E-Infrastructures for Big Data: Opportunities and Challenges

by Kostas Glinos, European Commission, DG Information Society and Media, Head of GEANT and e- Infrastructure Unit

The management of extremely large and growing volumes of data has since many years been a challenge for the large scientific facilities located in Europe such as CERN or ESA, without clear long term solutions. The problem will become even more acute as new ESFRI facilities come on-stream in the near future. The advent of “big data science”, however, is not limited to large facilities or to some fields of science. Big data science emerges as a new paradigm for scientific discovery that reflects the increasing value of observational, experimental and computer-generated data in virtually all domains, from physics to the humanities and social sciences.
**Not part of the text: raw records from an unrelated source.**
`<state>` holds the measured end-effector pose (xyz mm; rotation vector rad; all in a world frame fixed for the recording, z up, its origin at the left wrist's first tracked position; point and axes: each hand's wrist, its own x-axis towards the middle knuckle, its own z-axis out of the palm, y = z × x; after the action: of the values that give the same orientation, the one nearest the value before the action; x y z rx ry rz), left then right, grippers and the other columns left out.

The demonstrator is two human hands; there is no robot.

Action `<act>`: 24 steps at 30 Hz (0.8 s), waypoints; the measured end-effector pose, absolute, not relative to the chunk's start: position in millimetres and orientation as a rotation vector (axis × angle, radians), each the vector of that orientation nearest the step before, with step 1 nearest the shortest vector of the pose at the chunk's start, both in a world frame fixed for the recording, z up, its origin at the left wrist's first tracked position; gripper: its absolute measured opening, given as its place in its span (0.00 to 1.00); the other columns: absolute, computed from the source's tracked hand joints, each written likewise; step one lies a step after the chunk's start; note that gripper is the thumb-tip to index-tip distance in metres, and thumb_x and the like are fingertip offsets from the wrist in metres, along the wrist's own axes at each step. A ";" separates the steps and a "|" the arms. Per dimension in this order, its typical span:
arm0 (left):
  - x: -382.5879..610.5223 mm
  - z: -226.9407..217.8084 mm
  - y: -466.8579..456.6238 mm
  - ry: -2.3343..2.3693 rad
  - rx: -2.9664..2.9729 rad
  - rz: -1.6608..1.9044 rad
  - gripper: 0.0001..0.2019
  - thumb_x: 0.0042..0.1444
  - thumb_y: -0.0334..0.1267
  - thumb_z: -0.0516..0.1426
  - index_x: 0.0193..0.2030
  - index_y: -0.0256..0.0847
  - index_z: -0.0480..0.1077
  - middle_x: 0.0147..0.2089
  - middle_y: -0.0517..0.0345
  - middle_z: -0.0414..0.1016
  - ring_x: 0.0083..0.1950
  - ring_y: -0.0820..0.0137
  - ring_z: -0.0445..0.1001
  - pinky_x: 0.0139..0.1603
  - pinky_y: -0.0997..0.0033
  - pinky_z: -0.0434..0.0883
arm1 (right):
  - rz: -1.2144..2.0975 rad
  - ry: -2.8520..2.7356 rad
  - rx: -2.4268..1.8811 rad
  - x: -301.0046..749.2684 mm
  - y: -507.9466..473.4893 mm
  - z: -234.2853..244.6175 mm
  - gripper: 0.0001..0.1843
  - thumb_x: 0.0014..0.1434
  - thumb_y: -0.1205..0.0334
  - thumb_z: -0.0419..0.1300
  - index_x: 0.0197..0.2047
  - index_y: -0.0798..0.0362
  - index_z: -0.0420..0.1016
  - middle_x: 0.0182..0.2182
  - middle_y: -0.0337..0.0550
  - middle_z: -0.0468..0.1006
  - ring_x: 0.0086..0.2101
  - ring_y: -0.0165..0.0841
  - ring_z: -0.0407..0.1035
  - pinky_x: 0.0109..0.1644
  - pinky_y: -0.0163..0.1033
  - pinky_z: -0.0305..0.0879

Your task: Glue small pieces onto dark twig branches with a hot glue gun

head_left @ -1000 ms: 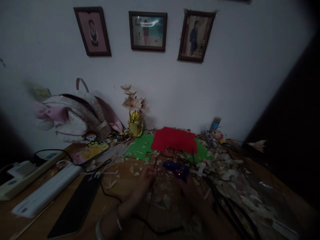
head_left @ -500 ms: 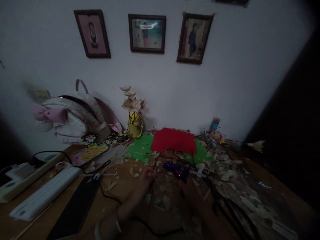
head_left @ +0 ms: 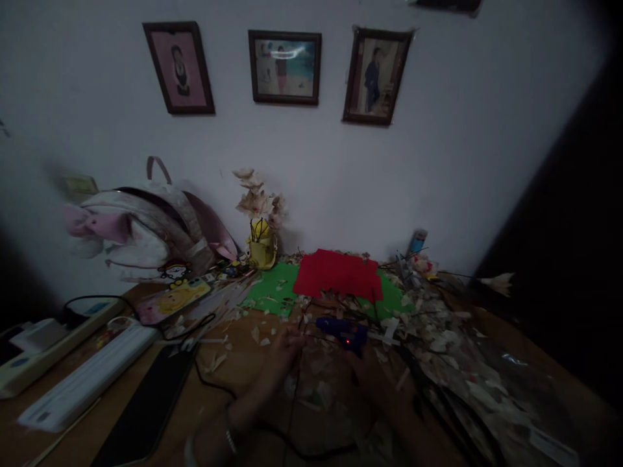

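Observation:
In my right hand (head_left: 363, 363) is a blue glue gun (head_left: 341, 329) with a small red light lit, its nozzle pointing left. My left hand (head_left: 288, 344) is closed in a pinch around a thin dark twig (head_left: 318, 338), close to the nozzle. The room is dim, so whatever is at the twig's tip cannot be made out. Pale dried petals (head_left: 318, 395) lie scattered on the wooden table under and around both hands. Behind them lie a red sheet (head_left: 338, 274) and a green sheet (head_left: 272, 288).
A yellow pot with dried flowers (head_left: 261, 250) stands by the wall, right of a backpack (head_left: 150, 227). At left lie power strips (head_left: 87, 373) and a black flat slab (head_left: 148, 402). Dark cables (head_left: 302, 451) cross the front. Petals are heaped at right (head_left: 448, 344).
Both hands, the glue gun and the twig stay almost in place. The view has shifted very slightly.

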<state>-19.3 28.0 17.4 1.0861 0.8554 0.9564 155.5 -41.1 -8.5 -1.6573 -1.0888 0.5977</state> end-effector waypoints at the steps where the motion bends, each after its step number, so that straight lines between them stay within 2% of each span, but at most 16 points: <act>1: -19.2 16.7 28.1 0.848 1.079 0.947 0.14 0.40 0.42 0.60 0.27 0.41 0.58 0.14 0.71 0.63 0.12 0.80 0.57 0.13 0.80 0.50 | 0.573 -1.078 -1.660 155.8 -40.9 -9.2 0.20 0.42 0.54 0.55 0.38 0.54 0.69 0.37 0.49 0.74 0.40 0.42 0.66 0.47 0.45 0.60; 7: -17.9 15.0 28.4 0.782 1.040 0.928 0.15 0.39 0.42 0.60 0.27 0.41 0.57 0.19 0.69 0.68 0.12 0.81 0.58 0.13 0.81 0.51 | 0.607 -1.064 -1.608 153.2 -42.4 -7.7 0.22 0.43 0.53 0.53 0.41 0.56 0.67 0.37 0.49 0.74 0.41 0.42 0.65 0.46 0.45 0.61; 12: -16.8 8.0 30.4 0.757 1.003 0.964 0.15 0.37 0.41 0.61 0.26 0.41 0.57 0.17 0.70 0.66 0.15 0.78 0.62 0.16 0.80 0.55 | 0.609 -1.078 -1.628 153.9 -40.6 -14.3 0.23 0.42 0.53 0.54 0.40 0.58 0.68 0.39 0.52 0.73 0.41 0.44 0.66 0.47 0.47 0.59; 16: -19.0 5.1 32.1 0.791 1.071 0.937 0.13 0.40 0.42 0.60 0.27 0.41 0.59 0.17 0.70 0.66 0.14 0.79 0.59 0.15 0.80 0.52 | 0.604 -1.115 -1.588 153.2 -39.3 -16.5 0.23 0.42 0.55 0.54 0.42 0.57 0.67 0.40 0.50 0.73 0.42 0.42 0.65 0.48 0.46 0.59; 24: -20.7 3.7 33.5 0.717 1.099 0.932 0.11 0.44 0.39 0.58 0.30 0.41 0.58 0.23 0.65 0.72 0.16 0.79 0.61 0.17 0.79 0.55 | 0.622 -1.070 -1.620 151.6 -41.0 -8.3 0.23 0.41 0.54 0.55 0.40 0.58 0.68 0.38 0.51 0.74 0.41 0.43 0.66 0.47 0.47 0.60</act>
<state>-20.7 33.5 3.7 1.0990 0.7174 0.9324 151.6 -41.0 -8.3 -1.6199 -1.0699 0.6224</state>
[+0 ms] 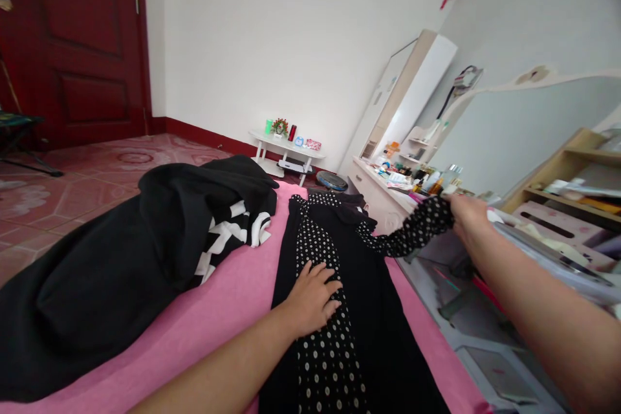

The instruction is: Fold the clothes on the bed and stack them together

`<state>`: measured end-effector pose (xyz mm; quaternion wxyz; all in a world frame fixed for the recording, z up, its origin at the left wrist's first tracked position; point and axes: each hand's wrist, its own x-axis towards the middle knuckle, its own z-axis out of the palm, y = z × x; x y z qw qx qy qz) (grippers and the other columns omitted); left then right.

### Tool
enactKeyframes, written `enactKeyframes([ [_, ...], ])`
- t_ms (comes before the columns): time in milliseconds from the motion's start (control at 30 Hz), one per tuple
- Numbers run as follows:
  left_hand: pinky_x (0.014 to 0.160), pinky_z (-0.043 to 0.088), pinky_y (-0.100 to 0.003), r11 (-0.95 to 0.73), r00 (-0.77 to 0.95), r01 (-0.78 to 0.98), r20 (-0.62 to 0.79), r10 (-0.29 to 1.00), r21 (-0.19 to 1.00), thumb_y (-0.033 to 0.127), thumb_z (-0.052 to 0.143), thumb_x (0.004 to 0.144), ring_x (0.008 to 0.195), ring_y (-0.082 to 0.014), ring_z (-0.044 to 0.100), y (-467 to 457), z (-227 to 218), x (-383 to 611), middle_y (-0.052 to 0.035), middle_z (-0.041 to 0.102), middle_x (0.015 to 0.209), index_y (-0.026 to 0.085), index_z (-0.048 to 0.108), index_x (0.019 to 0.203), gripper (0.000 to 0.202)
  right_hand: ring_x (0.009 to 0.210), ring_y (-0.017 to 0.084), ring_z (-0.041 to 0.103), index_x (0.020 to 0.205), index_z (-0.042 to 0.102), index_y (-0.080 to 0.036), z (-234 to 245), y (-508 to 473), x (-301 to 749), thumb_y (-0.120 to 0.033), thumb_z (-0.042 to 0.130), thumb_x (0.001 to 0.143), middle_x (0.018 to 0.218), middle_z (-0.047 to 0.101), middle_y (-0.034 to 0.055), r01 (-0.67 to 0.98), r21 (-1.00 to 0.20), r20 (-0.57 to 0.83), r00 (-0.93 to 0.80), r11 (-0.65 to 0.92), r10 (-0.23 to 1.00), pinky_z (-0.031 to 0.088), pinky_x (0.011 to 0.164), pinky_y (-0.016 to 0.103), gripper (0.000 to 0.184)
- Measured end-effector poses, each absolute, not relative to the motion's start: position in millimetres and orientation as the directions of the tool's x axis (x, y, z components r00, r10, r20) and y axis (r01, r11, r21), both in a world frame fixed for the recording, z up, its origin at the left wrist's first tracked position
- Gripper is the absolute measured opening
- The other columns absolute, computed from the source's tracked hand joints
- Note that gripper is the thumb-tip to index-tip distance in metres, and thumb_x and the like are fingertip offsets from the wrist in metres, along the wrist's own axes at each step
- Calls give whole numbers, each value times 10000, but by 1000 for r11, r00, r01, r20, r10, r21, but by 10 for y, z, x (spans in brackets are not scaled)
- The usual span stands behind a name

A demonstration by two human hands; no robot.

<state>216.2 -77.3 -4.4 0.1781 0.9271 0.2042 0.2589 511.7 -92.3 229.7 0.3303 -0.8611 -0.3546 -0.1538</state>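
A black dress [373, 310] with white-dotted panels lies stretched out on a pink cover [242, 297]. My left hand [314, 296] rests flat on its dotted middle panel, fingers spread. At the right, my right hand [466, 212] grips the end of a dotted sleeve [417, 233] and holds it out, raised, away from the body of the dress. The rest of the sleeve runs down to the dress near its top. To the left of the dress is a heap of black clothing [121, 259] with a black-and-white patterned piece [233, 233] showing at its side.
A white dressing table [366, 184] crowded with bottles stands at the right, with a mirror [533, 123] above. A wooden shelf unit [548, 168] is by my right arm. Ahead are a small white table [286, 145] and a round dark device [332, 181] on the floor.
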Motion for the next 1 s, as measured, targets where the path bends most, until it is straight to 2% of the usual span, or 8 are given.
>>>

The volume of information produced by the “data factories” is a problem for sustainable access and preservation, but it is not the only problem. Diversity of data, formats, metadata, semantics, access rights and associated computing and software tools for simulation and visualization add to the complexity and scale of the challenge.

Big Data and e-Science: challenges and opportunities
ICT empowers science by making possible massive interdisciplinary collaboration between people and computers, on a global scale. The capacity and know-how to compute and simulate, to extract meaning out of vast data quantities and to access scientific resources are central in this new way of co-creating knowledge. Making efficient use of scientific data is a critical issue in this new paradigm and has to be tackled in different dimensions: creation of data, access and preservation for re-use, interoperability to allow cross-disciplinary exploration and efficient computation, intellectual property, etc.

ICT infrastructures for scientific data are increasingly being developed world-wide. However, many barriers still exist across countries and disciplines making interoperability and sustainability difficult to achieve. To cope with the extremely large or complex datasets generated and used in research, it is essential to take a global approach to interoperability and discoverability of scientific information resources. International cooperation to achieve joint governance, compatible legal frameworks and coordinated funding is also necessary.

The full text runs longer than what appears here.